Aim of the task
Gather every line from the entries below that includes "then".

* * *

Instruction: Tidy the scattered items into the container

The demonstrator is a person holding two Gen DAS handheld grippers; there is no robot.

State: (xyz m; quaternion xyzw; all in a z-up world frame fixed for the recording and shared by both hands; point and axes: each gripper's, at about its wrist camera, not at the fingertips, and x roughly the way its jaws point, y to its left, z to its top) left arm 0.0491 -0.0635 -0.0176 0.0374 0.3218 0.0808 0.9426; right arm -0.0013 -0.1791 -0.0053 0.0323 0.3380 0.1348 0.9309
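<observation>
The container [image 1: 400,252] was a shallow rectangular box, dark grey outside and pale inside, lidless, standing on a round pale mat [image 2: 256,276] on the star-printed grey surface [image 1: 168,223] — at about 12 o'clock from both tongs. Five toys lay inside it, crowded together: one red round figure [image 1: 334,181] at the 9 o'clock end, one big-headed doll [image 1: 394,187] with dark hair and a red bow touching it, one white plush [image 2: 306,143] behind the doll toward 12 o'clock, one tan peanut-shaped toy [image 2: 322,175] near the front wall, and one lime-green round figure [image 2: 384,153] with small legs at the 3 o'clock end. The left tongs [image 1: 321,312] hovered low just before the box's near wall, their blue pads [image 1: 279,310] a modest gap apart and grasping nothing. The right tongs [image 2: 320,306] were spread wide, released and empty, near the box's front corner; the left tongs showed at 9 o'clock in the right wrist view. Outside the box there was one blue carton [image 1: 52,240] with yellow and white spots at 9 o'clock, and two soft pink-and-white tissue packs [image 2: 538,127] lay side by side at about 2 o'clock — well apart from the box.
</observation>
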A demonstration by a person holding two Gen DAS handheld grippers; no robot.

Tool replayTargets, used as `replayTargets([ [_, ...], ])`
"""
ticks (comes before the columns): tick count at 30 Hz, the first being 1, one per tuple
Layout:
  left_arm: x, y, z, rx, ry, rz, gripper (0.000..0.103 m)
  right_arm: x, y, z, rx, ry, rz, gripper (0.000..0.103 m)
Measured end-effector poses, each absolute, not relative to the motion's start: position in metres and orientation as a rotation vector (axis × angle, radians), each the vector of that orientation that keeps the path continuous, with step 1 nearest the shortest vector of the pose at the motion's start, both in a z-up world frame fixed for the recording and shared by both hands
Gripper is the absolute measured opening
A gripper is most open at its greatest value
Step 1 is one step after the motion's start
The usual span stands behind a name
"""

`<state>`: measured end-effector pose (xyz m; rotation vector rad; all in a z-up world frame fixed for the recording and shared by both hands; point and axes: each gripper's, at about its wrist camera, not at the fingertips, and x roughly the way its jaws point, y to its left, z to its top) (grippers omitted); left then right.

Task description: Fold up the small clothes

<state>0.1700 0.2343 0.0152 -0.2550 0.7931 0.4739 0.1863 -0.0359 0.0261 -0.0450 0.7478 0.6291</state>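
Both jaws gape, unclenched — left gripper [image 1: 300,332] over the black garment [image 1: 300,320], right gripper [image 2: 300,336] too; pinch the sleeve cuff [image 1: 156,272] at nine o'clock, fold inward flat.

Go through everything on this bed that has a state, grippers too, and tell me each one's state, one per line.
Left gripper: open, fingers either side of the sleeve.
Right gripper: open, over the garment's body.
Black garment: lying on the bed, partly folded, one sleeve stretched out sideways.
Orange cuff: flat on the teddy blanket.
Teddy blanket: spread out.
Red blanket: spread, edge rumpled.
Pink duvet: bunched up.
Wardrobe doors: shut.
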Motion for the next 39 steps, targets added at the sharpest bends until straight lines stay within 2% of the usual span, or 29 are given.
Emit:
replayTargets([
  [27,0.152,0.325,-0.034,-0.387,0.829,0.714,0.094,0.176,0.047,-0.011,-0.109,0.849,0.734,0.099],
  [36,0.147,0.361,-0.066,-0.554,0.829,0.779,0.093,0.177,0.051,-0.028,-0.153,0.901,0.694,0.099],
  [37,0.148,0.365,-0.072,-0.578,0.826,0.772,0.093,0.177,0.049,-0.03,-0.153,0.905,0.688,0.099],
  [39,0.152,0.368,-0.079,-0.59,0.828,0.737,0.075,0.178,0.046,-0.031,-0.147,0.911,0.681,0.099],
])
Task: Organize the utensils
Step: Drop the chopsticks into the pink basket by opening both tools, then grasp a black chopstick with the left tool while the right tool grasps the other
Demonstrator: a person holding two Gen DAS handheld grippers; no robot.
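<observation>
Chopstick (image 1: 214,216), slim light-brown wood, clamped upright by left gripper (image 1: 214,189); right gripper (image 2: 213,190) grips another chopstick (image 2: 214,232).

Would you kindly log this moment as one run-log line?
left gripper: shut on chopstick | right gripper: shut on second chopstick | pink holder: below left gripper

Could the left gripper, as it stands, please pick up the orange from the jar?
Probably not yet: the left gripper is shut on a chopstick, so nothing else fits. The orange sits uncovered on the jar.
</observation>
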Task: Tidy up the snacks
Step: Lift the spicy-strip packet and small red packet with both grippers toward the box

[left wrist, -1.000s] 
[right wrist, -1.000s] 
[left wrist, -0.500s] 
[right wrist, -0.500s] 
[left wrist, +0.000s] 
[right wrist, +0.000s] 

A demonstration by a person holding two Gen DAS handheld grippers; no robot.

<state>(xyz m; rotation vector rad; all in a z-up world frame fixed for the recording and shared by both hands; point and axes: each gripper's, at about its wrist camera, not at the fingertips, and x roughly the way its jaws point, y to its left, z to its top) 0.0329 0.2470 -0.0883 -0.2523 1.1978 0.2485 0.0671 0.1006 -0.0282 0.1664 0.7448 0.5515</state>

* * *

Task response
`<state>`: measured end-effector pose (xyz m; rotation vector rad; all in a z-up world frame fixed for the recording and shared by both hands; point and axes: each gripper's, at about its wrist camera, not at the fingertips, and x roughly the way its jaws point, y to its left, z to its top) (grippers omitted); left then right.
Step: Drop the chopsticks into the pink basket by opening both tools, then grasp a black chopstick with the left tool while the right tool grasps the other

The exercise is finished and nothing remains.